La obra había sido iniciativa de
Rafael Claramunt, un joven emprendedor que, antes de cumplir los treinta años,
había levantado todo un imperio empresarial. Cuando, a finales de la primera
década del pasado siglo, en un año que, por descuido del arquitecto o por
expreso deseo de su propietario, no figuraba en un lugar visible de la fachada,
las obras del edificio Claramunt finalizaron, Rafael Claramunt se casó con
Elvira Ibáñez y la llevó a vivir al piso principal del edificio. Solo dos de
los embarazos de los varios que se sucedieron durante los años conyugales llegaron
a buen puerto. El primero y el último. El resultado había sido el nacimiento,
con un lapso de diez años por medio, de dos hijos varones, Justo y Alejo.
Probablemente, Rafael Claramunt
había trabajado en exceso, o era demasiado iracundo. Murió en la plenitud de su
vida, dejando en manos de su viuda –aún una mujer joven– y de sus hijos –uno de
ellos todavía un niño– un amplio entramado de fábricas, empresas y comercios.

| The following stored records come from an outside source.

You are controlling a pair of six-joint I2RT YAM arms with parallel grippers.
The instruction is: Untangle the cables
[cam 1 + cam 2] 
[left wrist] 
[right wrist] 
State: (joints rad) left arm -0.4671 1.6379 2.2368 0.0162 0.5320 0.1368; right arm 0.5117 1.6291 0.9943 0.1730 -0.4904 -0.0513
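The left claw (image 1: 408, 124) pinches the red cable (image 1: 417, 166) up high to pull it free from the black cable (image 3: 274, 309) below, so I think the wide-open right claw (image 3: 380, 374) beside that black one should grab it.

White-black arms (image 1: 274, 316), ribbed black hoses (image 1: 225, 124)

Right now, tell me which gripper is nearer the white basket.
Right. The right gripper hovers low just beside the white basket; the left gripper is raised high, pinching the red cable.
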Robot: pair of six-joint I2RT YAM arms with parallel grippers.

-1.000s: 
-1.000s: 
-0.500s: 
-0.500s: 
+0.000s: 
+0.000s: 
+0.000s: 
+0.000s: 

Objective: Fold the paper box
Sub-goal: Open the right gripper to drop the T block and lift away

Un telar, un almacén de telas de venta al por mayor, una tienda de telas
abierta a todo el público y un local, el Café de las Damas –el negocio más
reciente, inaugurado un par de años antes de su muerte–, en el que, tal como el
nombre sugería, se reunían, a la hora de la merienda, las damas más
distinguidas de la ciudad –las damas presumían de cultas y de tener opiniones
sobre todas las cosas de este mundo y, en menor medida pero con igual certeza,
del otro–, eran los negocios más destacados. Había otros, menos visibles y
puede que más confusos, bienes inmuebles, sucursales, medios de transporte y
otros asuntos, que prometían crecer si se les prestaba la debida atención.
Fue Justo Claramunt, el
primogénito, un joven de apenas veinte años, quien, muerto el fundador, se hizo
cargo de los negocios familiares, que se encontraban en plena fase de
expansión. La viuda de Claramunt carecía de todo sentido práctico. La
disposición de su marido para la actividad empresarial siempre le había causado
un profundo asombro, pero como había sido educada en la idea de que el pan cae
del cielo, el asombro tenía proporciones moderadas. Nunca había entendido bien
por qué su marido tenía ese afán de fundar y expandir negocios cuando luego no
disponía de tiempo para disfrutar de la fortuna que proporcionaban. Claro que
ella se encargaba de hacerlo.
Elvira Ibáñez vestía con un lujo
que rozaba la ostentación. Sus vestidos eran confeccionados por una modista de
Madrid, que se desplazaba expresamente a la ciudad al principio de cada
temporada para escoger los mejores tejidos del telar y tomar las medidas a la
señora. Había que actualizarlas en cada ocasión para que la ropa quedara
perfectamente ajustada al cuerpo de la señora, sin nada que sobrara y produjera
innecesarios frunces y abultamientos, y, lo que era una amenaza de mayor
calibre, sin que nada faltara, es decir, sin que el vestido o la blusa o el
abrigo, o lo que fuera, resultara estrecho, síntoma inequívoco de mal gusto o
propio de personas que no pueden permitirse el menor exceso en los gastos de
tela. Con las medidas de la señora actualizadas, la modista regresaba a Madrid,
adonde acudía doña Elvira cuando la ropa estaba prácticamente lista. Ir a
Madrid le encantaba. Los días que pasaba en la capital –se alojaba en el Hotel
Ritz– eran muy ajetreados. Una de las tareas diarias de la señora consistía en
visitar el taller de la modista para realizar las últimas pruebas de las
prendas encargadas. Entonces se hacían los últimos ajustes.”